Presidents of the European Commission should be able to choose their own secretary-general, EU budget chief Günther Oettinger said Wednesday, following criticism of how Martin Selmayr came to fill the EU’s most senior civil service post.
Oettinger was asked during the DLD Europe conference in Brussels whether the Commission could have done anything differently in the swift appointment of Selmayr as secretary-general, which the European Ombudsman slammed in a scathing report on Tuesday.
The budget commissioner said in response that the head of the Commission should be able to choose someone they think is trustworthy and capable of organizing the internal processes of the Commission. Oettinger added that even members of the European Council were wondering why the president doesn’t have the right to choose a secretary-general.
Currently, the secretary-general has to be approved in a vote by commissioners.
“Take my chancellor as an example,” Oettinger said, referring to German Chancellor Angela Merkel. “Do you really think when she has to appoint a new boss of her chancellery, she would ask anybody? It’s her decision.”
Selmayr’s rapid rise from President Jean-Claude Juncker’s chief of staff to secretary-general earlier this year created a storm in Brussels. European Ombudsman Emily O’Reilly was urged by the European Parliament to investigate his appointment, and her report this week concluded the Commission had committed four acts of “maladministration” in the process.

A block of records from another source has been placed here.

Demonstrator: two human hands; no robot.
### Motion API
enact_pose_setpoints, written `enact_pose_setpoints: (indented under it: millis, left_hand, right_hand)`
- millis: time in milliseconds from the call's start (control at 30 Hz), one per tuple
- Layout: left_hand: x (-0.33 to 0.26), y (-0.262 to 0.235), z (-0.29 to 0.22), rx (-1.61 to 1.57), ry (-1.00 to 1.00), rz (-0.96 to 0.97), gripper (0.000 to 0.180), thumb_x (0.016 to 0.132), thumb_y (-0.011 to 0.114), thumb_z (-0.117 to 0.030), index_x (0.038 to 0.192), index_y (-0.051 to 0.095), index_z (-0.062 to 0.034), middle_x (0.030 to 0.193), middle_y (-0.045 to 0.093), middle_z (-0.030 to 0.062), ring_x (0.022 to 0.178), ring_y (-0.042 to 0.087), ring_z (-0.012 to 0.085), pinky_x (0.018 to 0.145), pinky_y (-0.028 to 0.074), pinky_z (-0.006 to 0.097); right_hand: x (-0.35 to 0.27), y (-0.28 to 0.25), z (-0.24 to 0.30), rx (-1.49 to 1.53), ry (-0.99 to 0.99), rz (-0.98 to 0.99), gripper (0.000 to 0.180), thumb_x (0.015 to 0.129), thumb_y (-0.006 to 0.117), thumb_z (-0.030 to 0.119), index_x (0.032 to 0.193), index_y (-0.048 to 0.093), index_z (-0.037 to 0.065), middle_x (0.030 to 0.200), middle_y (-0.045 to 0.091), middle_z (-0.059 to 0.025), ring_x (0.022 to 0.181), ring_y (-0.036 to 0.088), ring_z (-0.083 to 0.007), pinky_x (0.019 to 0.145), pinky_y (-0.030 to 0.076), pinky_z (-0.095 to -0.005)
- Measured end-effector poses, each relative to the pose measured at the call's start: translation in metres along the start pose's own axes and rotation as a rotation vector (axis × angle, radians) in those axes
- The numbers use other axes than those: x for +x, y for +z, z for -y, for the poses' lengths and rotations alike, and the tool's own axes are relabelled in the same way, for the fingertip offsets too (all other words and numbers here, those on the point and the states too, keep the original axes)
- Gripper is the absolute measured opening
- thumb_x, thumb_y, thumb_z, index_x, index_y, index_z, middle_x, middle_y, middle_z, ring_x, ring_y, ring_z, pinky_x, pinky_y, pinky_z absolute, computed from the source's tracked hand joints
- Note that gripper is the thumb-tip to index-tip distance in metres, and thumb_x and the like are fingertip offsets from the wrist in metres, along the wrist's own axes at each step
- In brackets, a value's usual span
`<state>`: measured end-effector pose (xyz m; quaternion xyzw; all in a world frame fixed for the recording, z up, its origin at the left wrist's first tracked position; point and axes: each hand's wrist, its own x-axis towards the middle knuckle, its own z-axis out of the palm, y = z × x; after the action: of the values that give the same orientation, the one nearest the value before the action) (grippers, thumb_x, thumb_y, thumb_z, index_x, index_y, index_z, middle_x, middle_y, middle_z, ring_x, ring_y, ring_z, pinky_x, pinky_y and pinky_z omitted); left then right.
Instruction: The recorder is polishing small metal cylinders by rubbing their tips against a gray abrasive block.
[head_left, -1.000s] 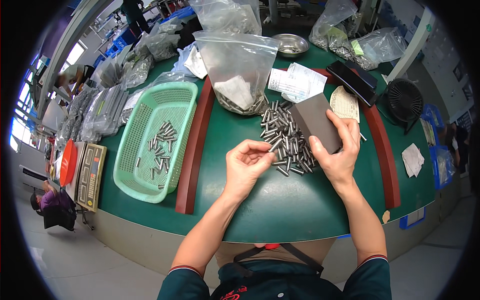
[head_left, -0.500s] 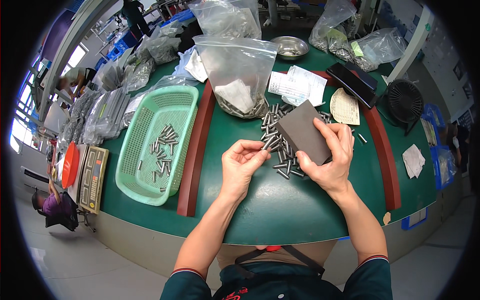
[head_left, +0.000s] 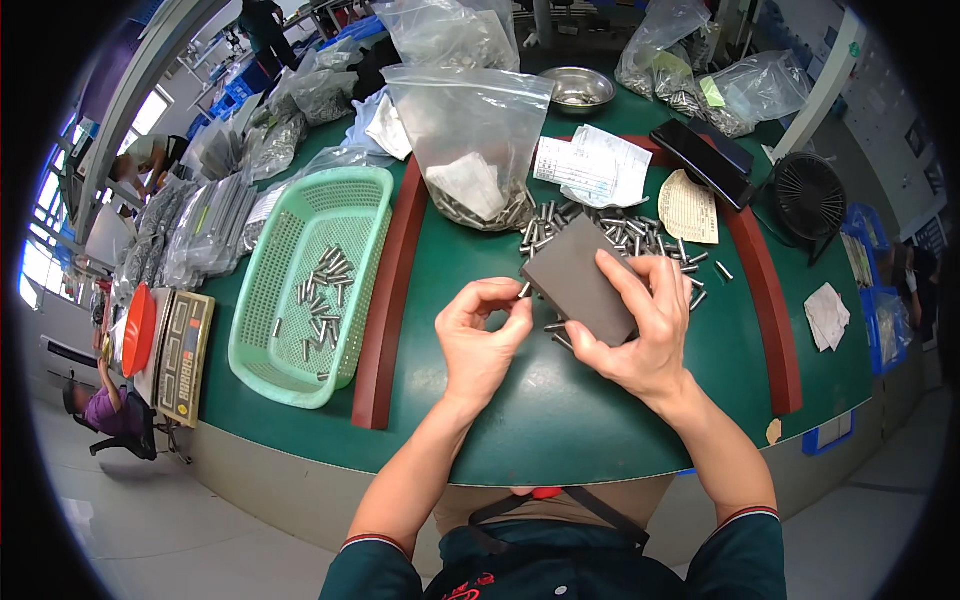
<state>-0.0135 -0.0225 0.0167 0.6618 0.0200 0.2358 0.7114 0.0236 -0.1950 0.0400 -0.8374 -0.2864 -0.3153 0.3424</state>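
My left hand (head_left: 474, 345) pinches one small metal pin (head_left: 525, 290) between thumb and fingertips. A dark grey rectangular block (head_left: 580, 275), which looks like a sanding sponge, is gripped in my right hand (head_left: 648, 330), thumb along its near edge and fingers over its far side. The block's left corner is at the pin; whether they touch, I cannot tell. Under and behind the block lies a pile of similar metal pins (head_left: 630, 236) on the green table, partly hidden by it. More pins (head_left: 325, 300) lie inside the light green perforated basket (head_left: 252, 345) to the left.
Dark red bars (head_left: 385, 320) frame the work area. Behind the pile stand a clear zip bag of pins (head_left: 470, 130), papers (head_left: 595, 168) and a metal bowl (head_left: 578, 90). A phone (head_left: 700, 165), a black fan (head_left: 806, 195) and a cloth (head_left: 827, 318) are on the right.
The block has moved left and slightly nearer, up to the pin in my left hand. More of the pile's right side now shows. My left hand has shifted slightly left.
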Motion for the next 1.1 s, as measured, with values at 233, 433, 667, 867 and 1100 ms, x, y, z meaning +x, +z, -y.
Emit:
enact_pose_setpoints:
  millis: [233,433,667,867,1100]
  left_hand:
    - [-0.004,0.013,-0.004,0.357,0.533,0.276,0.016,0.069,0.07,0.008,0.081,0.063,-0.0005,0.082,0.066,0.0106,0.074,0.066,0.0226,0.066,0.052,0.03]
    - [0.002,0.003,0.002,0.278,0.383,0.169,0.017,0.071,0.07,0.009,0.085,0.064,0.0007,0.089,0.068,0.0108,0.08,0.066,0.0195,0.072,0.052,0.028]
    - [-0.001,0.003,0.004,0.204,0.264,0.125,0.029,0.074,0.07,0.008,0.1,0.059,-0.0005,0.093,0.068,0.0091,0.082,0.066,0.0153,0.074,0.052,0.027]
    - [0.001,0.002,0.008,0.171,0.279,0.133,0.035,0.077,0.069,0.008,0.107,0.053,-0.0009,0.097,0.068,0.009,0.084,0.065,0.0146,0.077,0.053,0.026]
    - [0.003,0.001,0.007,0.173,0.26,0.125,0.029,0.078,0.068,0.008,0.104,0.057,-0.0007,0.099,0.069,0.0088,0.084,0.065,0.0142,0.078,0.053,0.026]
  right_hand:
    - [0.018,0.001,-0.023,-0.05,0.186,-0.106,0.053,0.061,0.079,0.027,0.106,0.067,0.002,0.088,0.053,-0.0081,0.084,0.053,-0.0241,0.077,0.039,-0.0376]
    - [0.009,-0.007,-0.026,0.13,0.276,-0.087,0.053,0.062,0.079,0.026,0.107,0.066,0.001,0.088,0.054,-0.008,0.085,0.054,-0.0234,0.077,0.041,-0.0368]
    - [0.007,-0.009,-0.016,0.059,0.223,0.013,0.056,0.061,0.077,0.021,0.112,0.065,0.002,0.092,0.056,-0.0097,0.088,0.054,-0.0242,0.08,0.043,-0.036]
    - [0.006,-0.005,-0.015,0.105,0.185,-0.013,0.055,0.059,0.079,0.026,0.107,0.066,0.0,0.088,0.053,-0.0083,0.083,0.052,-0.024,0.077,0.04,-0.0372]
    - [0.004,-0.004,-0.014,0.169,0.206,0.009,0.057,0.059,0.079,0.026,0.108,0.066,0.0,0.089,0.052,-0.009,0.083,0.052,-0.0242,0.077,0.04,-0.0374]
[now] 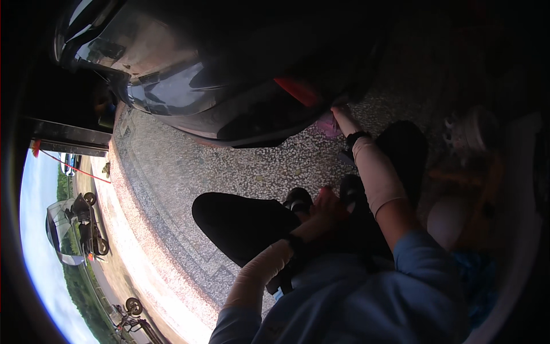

Oettinger said Wednesday that Selmayr is a person that “nobody is neutral about.”
“Many like him and are happy to have him on our team. But not everybody likes him,” the commissioner said. “Therefore it was clear that not everybody was happy with his appointment — in the Parliament, in the public sphere, even in the Commission.”
Still, Oettinger said he is convinced that Selmayr is competent and can fulfill all the responsibilities of the secretary-general position.